We had arrived from the north with nothing but a load of old furniture, broken in a truck rollover, a cat and three dollars and eighty-five cents. Now we share-cropped vegetables, fruit and melons. We raised chickens incubated in a peach crate of wrappers on top of the warming oven, enjoyed porridge ground from chickenfeed, and cornbread aplenty. The abundance: Shoes for winter, venison and bacon, bologna on Saturday, and crusty fried chicken for company dinners. We even got us a gasoline lamp, pride of the neighborhood, and brighter than coal oil. The bedbugs had diminished and we laid a sawdust and paste floor in the front room where hung a wash-tub for bathing in thrice-used water Daddy hauled from the flume on Saturday nights, a tub also used for laundry and brewing root beer. Our luck was improving: Haul out the banjo, mouth organ and ukulele: "Well, it ain't gonna rain no more no more, it ain't a-gonna rain no more....."

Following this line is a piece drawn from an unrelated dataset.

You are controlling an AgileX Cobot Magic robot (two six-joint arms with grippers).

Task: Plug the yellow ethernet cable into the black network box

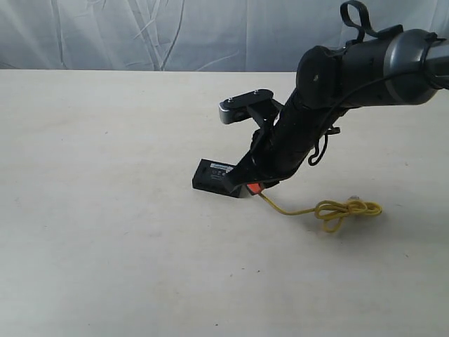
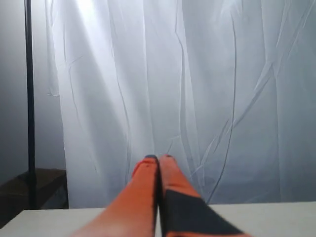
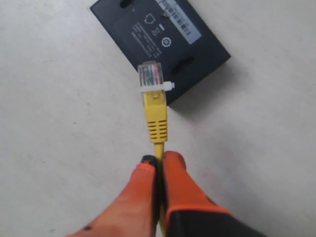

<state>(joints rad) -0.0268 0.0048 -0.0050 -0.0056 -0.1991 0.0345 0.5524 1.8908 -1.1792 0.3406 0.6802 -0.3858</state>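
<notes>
The black network box (image 1: 212, 174) (image 3: 163, 44) lies flat on the table, label side up. My right gripper (image 3: 159, 158) (image 1: 254, 188) is shut on the yellow ethernet cable (image 3: 156, 121) just behind its yellow boot. The clear plug (image 3: 150, 75) sticks out past the fingertips and overlaps the box's near edge in the right wrist view; whether it touches the box I cannot tell. The rest of the cable trails right to a bunched loop (image 1: 347, 210) on the table. My left gripper (image 2: 159, 158) is shut on nothing, pointing at the white curtain; it does not show in the exterior view.
The pale table (image 1: 105, 210) stretches around the box. A white curtain (image 1: 175, 31) hangs behind the far edge. The right arm (image 1: 337, 70) reaches in from the upper right. A dark pole (image 2: 29, 98) stands beside the curtain in the left wrist view.
</notes>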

At bedtime Momma read stories of Snow White, Rose Red, and aristocrats dwelling in pinnacled castles, sailing the seas in great ships, even flying their own airplanes. We somehow did not know we were poor as dust, though we figured we sure were not wealthy. Wealthy was when we came to Victoria, and got to take in movies, have a telephone right in our home, wear shoes in the summer, and eat store-bought candy. Read books! Oh how wonderful was our first ride on
streetcar Number Nine!
Just the other day I read one more account of the alarming widening gap between the rich and the poor, which gave me pause. For the disadvantaged I know live in a heated abode, use a
refrigerator, enjoy running water with a bathroom and flushing commode, watch colored
television, read any books they wish, and eat extremely well - I know because I cooked for many
during the past ten years - are endowed with a health plan, welfare or handicapped pension, and
government services of all kinds. The DeMan family would think they d arrived in heaven to have
a couple of these benefits in return for their labors.

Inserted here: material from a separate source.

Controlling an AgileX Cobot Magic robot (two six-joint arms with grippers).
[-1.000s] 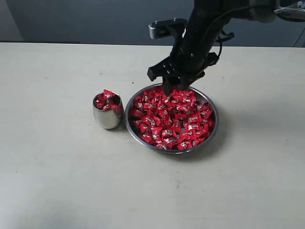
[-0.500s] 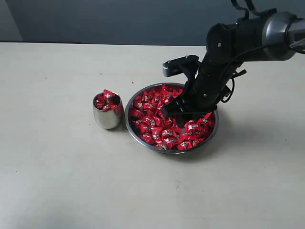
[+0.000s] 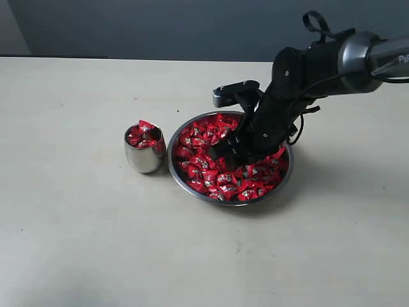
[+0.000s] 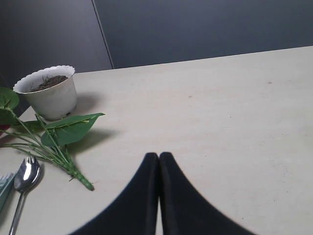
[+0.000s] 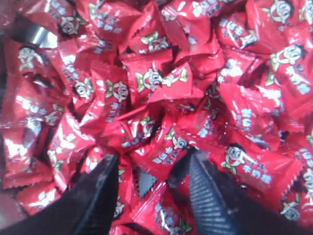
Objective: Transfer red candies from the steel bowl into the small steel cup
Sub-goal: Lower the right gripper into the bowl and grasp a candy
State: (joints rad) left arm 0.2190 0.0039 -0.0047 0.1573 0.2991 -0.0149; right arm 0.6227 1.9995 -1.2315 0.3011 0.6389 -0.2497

Yep, we were grateful for a cow and a milk pail. Those and a pair of surviving dry-land crops wrung from borrowed land with back-breaking labor under sizzling, tar-melting sun, busier than Beauty's tail in fly season. One wonders by any reckoning how this gap between us and the rich is widening. The rich can only live in so many castles, trip to a limited number of places, and good for them! Certainly no match for the memory of Beauty, in her contentment, pouring forth
cantaloupe-flavored milk, churning warm in our hallowed bucket, still well-used, lying six decades
later under a backyard spruce.
Or of Joe and Pearl, who made hard times feel natural. It seems, some folks know better how to appreciate the finer moments of life. As Mom used to recite: "Every day, in every way, things are getting better and better." When you re really poor, a little faith, a fine cow and a good bucket goes a long way.